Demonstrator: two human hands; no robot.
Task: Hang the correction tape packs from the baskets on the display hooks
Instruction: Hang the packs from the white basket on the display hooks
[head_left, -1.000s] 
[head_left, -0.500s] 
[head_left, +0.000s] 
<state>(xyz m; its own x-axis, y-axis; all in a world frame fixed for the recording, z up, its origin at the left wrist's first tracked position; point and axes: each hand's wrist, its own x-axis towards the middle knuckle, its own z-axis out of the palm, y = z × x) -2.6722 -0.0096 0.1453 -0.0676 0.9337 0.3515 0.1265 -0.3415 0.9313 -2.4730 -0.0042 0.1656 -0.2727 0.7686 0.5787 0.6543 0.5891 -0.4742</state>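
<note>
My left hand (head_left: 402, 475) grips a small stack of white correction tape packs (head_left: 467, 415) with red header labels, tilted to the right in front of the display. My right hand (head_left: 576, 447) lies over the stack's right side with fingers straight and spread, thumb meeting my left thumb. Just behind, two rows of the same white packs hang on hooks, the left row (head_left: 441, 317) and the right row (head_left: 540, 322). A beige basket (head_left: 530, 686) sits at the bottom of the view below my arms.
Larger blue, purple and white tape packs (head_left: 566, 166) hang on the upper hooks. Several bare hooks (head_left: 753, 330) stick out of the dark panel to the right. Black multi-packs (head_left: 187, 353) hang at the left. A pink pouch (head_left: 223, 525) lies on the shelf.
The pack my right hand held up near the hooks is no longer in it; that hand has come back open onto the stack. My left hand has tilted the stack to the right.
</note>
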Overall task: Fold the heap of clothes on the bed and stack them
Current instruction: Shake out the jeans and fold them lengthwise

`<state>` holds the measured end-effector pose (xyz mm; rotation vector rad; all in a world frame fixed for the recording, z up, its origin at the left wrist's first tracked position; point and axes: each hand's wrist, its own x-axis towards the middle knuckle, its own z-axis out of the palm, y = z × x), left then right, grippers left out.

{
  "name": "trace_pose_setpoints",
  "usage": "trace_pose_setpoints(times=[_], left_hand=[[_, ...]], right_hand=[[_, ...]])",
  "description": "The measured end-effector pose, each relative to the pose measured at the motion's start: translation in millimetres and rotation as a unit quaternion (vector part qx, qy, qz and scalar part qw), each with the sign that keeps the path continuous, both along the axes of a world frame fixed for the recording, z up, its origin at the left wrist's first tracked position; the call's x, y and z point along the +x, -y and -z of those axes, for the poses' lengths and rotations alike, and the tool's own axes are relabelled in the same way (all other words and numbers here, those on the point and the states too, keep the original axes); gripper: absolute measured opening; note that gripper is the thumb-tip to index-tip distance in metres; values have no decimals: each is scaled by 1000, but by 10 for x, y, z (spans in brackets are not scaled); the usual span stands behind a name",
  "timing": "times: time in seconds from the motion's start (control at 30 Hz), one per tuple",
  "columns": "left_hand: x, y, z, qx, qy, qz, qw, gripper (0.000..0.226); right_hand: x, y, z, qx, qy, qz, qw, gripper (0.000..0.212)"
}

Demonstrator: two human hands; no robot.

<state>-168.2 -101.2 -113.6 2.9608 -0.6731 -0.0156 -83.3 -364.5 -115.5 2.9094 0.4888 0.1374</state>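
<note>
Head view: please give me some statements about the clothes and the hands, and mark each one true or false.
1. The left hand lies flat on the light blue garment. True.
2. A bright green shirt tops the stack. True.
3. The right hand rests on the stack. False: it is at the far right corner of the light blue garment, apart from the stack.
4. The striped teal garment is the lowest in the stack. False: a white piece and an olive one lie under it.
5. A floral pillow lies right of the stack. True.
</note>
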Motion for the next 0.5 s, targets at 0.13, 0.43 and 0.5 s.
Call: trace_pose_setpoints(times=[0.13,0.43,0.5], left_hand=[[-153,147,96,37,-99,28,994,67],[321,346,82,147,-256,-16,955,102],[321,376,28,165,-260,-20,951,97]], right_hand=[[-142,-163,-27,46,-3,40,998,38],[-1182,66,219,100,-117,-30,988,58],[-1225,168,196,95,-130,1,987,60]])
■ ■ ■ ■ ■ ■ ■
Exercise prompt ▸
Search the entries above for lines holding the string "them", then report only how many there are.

Output for this exercise ▸
2